▸ **REQUIRED WORK**:
Within the listing below, filter for "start" and copy every matching line.

........

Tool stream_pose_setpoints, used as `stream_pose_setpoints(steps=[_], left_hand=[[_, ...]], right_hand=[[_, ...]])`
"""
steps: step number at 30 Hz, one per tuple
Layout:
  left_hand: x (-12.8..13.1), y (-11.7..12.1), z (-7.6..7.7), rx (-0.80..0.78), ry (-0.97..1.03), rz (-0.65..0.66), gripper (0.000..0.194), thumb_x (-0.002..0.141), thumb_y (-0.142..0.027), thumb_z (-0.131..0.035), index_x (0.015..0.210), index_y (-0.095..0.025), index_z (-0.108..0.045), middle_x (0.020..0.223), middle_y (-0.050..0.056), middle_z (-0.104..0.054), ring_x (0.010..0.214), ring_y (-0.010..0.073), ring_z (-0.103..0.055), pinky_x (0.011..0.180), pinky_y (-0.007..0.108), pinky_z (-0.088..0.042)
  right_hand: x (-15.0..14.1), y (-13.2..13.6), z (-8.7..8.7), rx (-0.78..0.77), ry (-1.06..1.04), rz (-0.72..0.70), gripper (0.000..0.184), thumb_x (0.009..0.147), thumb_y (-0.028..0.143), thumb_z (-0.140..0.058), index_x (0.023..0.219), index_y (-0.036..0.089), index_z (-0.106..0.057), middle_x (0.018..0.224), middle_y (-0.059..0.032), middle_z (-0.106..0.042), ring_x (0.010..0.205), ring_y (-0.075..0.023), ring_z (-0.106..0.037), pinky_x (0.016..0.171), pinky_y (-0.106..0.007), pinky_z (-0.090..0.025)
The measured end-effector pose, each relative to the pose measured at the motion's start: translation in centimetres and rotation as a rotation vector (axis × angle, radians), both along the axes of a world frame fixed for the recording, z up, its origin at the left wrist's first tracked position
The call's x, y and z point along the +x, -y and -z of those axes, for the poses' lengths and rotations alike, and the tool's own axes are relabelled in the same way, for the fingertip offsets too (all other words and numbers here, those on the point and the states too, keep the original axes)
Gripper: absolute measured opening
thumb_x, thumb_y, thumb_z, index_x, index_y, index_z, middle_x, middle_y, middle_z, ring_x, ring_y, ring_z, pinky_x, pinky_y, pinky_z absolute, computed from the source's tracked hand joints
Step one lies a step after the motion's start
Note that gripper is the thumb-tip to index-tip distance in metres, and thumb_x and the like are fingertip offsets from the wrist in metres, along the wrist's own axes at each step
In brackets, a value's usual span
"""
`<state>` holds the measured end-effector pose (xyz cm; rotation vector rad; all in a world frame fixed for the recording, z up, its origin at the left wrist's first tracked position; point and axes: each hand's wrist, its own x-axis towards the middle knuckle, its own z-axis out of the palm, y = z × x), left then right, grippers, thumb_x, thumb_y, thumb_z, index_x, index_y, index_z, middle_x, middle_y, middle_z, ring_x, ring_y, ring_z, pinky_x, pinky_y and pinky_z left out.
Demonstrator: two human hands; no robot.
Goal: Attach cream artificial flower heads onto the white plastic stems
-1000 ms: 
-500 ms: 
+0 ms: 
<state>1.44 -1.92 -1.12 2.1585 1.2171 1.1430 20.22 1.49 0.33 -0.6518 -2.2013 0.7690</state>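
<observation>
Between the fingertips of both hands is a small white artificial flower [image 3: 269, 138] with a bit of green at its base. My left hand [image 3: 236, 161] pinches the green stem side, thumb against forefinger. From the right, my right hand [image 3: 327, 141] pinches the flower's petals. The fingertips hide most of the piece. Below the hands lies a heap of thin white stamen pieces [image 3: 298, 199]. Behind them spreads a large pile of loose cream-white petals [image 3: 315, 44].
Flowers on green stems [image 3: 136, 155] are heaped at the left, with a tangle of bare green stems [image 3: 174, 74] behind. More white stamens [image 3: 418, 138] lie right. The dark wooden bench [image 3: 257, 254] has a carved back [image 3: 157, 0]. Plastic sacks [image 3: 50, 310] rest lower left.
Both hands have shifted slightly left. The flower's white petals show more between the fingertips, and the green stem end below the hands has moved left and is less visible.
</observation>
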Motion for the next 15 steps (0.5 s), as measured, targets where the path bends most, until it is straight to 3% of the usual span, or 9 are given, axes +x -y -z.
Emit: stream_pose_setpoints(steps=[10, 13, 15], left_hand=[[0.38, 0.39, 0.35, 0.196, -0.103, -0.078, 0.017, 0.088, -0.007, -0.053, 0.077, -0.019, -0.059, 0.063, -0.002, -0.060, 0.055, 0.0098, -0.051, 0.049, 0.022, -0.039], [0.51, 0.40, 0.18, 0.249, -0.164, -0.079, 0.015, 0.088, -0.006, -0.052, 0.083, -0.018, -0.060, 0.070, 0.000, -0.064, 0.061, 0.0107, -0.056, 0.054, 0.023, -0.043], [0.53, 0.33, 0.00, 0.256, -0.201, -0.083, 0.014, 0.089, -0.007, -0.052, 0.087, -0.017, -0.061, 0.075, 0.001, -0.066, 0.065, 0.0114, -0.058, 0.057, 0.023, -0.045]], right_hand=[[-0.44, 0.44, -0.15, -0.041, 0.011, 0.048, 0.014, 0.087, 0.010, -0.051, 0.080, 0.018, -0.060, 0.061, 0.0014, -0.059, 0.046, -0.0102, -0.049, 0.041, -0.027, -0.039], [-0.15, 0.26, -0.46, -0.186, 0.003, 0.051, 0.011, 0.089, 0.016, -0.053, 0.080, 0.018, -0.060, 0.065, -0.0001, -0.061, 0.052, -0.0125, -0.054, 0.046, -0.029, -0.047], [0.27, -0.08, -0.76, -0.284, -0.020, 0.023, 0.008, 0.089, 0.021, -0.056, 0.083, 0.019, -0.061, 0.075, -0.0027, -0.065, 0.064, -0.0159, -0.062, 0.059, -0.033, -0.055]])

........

▸ **RESPONSE BOX**:
The measured end-effector pose, each relative to the pose measured at the motion's start: translation in centimetres and rotation as a rotation vector (axis × angle, radians), both along the axes of a world frame fixed for the recording, z up, its origin at the left wrist's first tracked position
Step one lies a step after the motion's start

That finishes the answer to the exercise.